*Instructions for the task:*
Copy the listing below exactly, but skip the pictures.

*Information supplied:*

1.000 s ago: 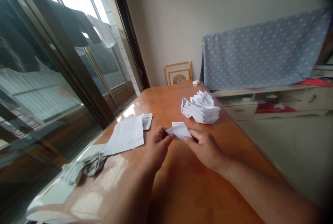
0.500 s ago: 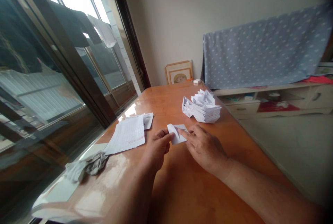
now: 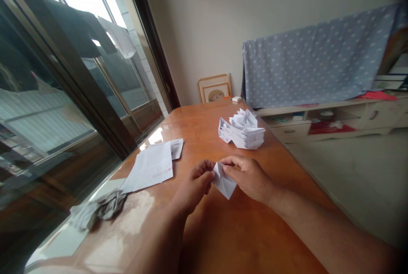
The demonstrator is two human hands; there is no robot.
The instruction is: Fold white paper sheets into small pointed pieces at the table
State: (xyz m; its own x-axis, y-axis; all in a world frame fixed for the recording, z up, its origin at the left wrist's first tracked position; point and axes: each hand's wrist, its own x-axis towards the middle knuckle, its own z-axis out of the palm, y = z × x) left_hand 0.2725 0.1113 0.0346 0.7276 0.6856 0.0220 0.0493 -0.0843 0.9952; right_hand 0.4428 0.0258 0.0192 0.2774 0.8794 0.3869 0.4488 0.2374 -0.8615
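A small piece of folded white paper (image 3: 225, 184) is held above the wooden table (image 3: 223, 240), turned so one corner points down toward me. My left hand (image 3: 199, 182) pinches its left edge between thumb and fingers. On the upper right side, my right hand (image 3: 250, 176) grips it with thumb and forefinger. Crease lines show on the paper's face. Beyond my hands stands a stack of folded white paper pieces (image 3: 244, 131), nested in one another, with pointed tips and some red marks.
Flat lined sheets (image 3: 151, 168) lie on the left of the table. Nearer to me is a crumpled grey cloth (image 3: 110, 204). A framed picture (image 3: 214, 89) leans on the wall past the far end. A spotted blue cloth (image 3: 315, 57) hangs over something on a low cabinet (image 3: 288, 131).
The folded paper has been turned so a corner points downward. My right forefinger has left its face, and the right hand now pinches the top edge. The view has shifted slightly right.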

*Final answer:*
1.000 s ago: 
0.500 s ago: 
now: 
The demonstrator is two human hands; there is no robot.
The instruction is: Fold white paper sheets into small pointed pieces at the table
State: (xyz m; its own x-axis, y-axis; all in a world frame fixed for the recording, z up, its origin at the left wrist's first tracked position; point and axes: each hand's wrist, its own x-axis towards the middle knuckle, its own z-axis out of the palm, y = z × x) left_hand 0.2725 0.1113 0.0346 0.7276 0.6856 0.0220 0.0493 -0.0843 0.9952; right_hand 0.4428 0.0258 0.0192 0.2774 0.8794 0.3869 0.4488 0.2374 -0.8615
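A small piece of folded white paper (image 3: 225, 184) is held above the wooden table (image 3: 223, 240), turned so one corner points down toward me. My left hand (image 3: 199, 182) pinches its left edge between thumb and fingers. On the upper right side, my right hand (image 3: 250, 176) grips it with thumb and forefinger. Crease lines show on the paper's face. Beyond my hands stands a stack of folded white paper pieces (image 3: 244, 131), nested in one another, with pointed tips and some red marks.
Flat lined sheets (image 3: 151, 168) lie on the left of the table. Nearer to me is a crumpled grey cloth (image 3: 110, 204). A framed picture (image 3: 214, 89) leans on the wall past the far end. A spotted blue cloth (image 3: 315, 57) hangs over something on a low cabinet (image 3: 288, 131).
The folded paper has been turned so a corner points downward. My right forefinger has left its face, and the right hand now pinches the top edge. The view has shifted slightly right.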

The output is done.